Required action:
Using the data below, count the lines that carry the string "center" and write only the count.
==*==
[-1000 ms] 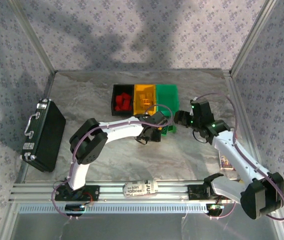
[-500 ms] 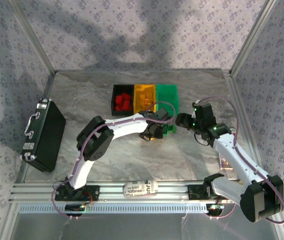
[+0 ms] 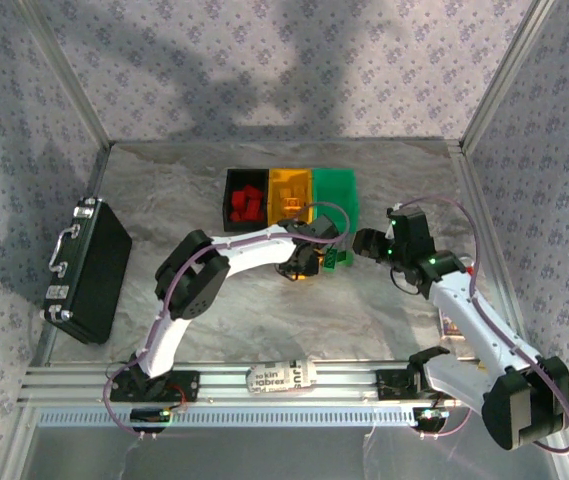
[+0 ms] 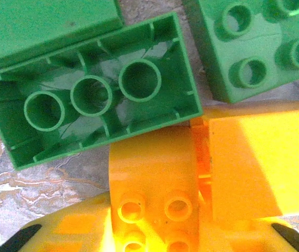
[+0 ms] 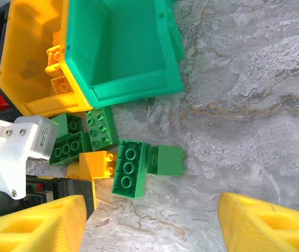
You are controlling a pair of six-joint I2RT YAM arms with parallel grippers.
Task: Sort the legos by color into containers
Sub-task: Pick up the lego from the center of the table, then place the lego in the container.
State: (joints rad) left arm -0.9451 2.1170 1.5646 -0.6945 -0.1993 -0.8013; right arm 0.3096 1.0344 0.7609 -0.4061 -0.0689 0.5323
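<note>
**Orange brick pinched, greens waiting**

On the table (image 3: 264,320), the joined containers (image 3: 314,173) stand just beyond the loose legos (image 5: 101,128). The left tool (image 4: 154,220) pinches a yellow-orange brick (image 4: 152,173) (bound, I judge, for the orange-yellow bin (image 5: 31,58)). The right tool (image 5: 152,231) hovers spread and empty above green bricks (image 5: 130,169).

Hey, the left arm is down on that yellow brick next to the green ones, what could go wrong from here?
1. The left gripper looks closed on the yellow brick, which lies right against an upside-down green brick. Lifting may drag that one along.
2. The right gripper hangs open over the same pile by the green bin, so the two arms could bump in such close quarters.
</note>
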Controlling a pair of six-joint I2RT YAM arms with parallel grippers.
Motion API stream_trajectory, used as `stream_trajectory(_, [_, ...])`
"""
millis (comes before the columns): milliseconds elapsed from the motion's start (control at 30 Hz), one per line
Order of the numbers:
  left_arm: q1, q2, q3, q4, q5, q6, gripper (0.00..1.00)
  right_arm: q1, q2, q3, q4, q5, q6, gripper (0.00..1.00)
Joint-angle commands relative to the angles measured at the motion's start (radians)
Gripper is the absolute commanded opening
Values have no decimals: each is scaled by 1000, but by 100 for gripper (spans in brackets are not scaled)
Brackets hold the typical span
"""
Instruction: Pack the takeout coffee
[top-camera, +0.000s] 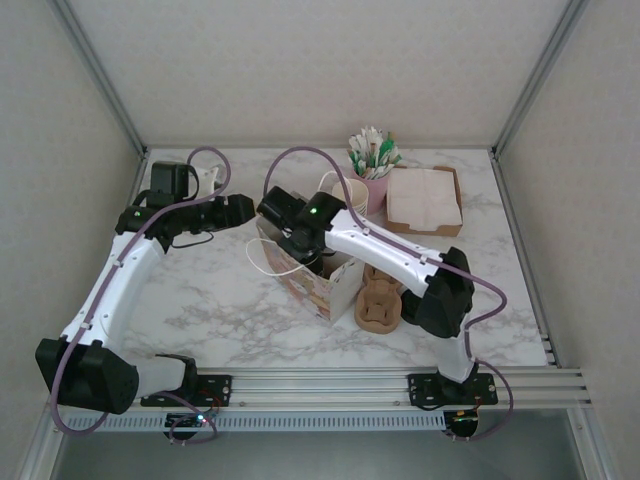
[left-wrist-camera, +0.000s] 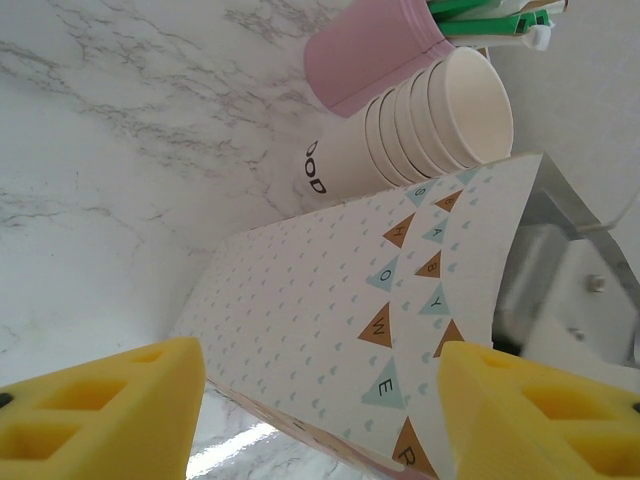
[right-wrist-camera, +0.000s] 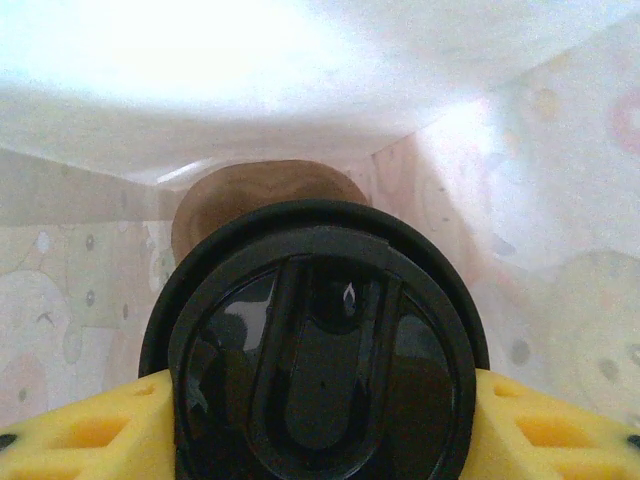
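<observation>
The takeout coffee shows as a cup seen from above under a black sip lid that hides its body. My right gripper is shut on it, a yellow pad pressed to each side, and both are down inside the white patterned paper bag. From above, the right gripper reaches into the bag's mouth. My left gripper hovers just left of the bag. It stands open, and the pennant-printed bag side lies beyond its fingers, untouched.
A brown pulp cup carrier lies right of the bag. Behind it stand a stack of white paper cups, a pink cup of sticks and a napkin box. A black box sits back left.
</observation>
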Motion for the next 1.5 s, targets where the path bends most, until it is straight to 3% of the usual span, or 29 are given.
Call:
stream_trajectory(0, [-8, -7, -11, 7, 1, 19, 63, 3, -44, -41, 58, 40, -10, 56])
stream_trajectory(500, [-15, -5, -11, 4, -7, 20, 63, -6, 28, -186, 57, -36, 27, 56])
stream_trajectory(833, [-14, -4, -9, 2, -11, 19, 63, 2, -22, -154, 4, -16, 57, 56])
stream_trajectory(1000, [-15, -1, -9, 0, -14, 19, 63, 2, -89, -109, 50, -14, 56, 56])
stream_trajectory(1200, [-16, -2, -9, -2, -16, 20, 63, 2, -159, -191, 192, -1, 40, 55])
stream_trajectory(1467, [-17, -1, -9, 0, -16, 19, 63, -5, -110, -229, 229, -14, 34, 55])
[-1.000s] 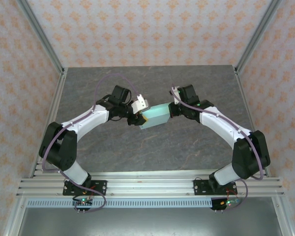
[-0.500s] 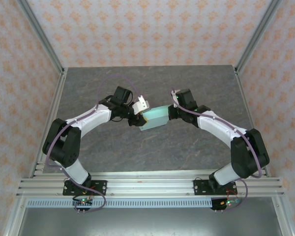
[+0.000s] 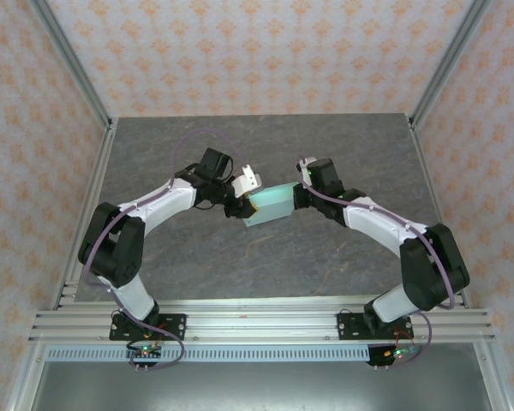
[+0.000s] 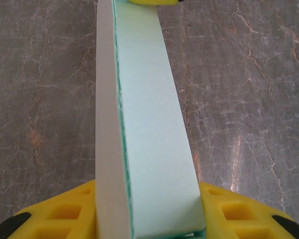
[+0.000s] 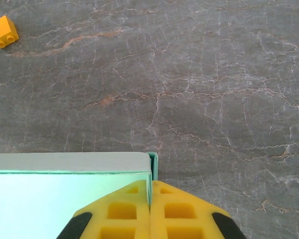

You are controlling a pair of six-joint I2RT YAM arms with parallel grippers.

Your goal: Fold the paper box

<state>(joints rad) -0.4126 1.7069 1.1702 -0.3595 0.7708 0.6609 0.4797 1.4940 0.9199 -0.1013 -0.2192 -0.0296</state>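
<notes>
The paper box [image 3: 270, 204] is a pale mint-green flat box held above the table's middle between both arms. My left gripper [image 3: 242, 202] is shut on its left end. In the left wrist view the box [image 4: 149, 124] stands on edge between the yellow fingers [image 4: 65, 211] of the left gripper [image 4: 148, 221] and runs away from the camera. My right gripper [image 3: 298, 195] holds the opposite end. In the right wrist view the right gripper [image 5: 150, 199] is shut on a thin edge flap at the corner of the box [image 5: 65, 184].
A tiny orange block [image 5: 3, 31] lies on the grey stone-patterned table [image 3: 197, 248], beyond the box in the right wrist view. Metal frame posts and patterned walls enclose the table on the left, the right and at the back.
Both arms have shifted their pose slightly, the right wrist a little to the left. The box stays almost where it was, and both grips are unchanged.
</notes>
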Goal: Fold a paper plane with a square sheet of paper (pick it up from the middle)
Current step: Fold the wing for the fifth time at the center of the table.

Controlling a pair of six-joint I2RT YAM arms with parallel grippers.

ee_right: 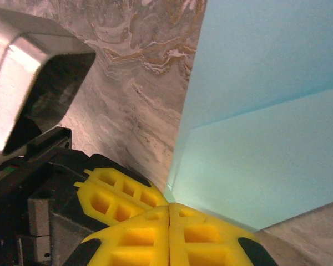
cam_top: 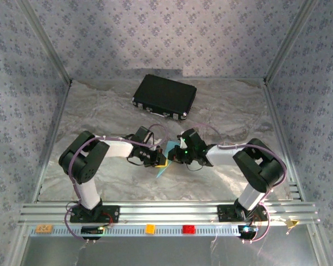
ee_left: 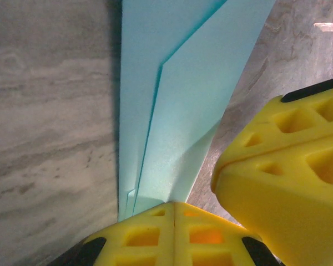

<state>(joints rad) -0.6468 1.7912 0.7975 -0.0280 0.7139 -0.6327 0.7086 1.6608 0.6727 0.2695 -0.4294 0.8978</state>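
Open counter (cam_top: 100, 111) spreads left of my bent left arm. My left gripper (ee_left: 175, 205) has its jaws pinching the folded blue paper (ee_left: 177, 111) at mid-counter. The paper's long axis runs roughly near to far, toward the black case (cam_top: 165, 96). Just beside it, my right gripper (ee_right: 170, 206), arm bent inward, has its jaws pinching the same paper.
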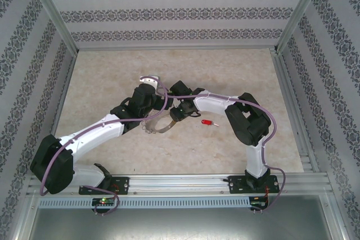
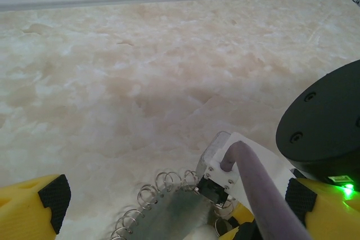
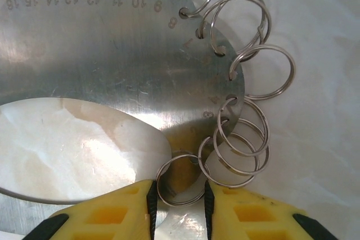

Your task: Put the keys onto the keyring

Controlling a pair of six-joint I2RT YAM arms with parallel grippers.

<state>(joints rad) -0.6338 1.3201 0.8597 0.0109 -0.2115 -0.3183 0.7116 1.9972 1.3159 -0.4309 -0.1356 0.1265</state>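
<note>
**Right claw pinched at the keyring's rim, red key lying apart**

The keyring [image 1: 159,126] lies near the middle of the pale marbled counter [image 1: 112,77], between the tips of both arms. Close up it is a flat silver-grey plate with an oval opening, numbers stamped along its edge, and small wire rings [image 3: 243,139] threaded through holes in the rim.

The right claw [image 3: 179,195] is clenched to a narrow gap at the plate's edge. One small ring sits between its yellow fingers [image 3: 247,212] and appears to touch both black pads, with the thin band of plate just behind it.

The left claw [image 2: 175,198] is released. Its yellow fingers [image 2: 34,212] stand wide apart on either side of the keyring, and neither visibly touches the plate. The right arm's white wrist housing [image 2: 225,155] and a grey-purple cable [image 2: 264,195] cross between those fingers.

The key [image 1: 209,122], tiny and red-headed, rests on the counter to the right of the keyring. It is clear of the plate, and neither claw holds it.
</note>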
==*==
Finished task:
2